La joven intentó resistirse a contestar; pero cuando Zarzoso nombró al modelo italiano, ella, turbada por las amenazas de muerte, contestó con un signo afirmativo.

—Ya le ajustaré yo las cuentas a ese bandido napolitano. Pero ¿qué interés puede tener ese hombre, que no me conoce, en labrar mi perdición?

—Eso es lo que yo me he preguntado muchas veces, sin poder darme una contestación definitiva. El no te conoce, es verdad, y por esto mismo no he podido nunca comprender por qué trabajaba contra tí.

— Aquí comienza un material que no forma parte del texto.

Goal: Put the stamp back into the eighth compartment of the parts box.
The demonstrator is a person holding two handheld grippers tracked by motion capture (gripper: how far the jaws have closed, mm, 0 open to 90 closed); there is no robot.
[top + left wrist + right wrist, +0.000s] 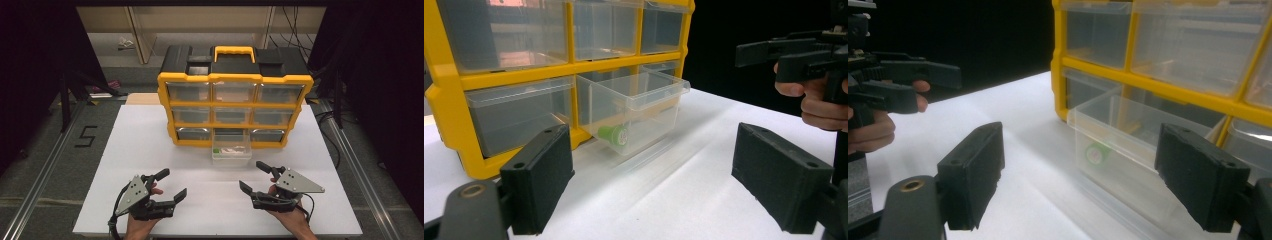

La modelo quedó silenciosa por algunos instantes, y después añadió con tono sentencioso:

—Mira, querido; tú por algún oculto motivo debes serles odioso a los curas de tu país.

—¿Por qué dices eso?

—Porque Luigi es protegido desde la niñez por los padres jesuítas, a quienes servía ya cuando estaba en Nápoles. Ellos fueron los que le salvaron cuando le iban buscando por dos o tres puñaladas que dió allá, y los que le trajeron a París poniéndole en camino para que fuese un buen modelo. Es el perro de los jesuítas; hace cuanto le dicen, y si le mandan morder, muerde. En este asunto deben tener mucha participación los protectores de Luigi: esto es lo que yo he creído siempre.

Zarzoso hizo un gesto que indicaba su inmensa sorpresa y quedó pensativo, mientras que Judith seguía hablando, deseosa de sincerarse ante aquel muchacho, al que había cobrado cariño desde que apreció la fuerza de sus puños.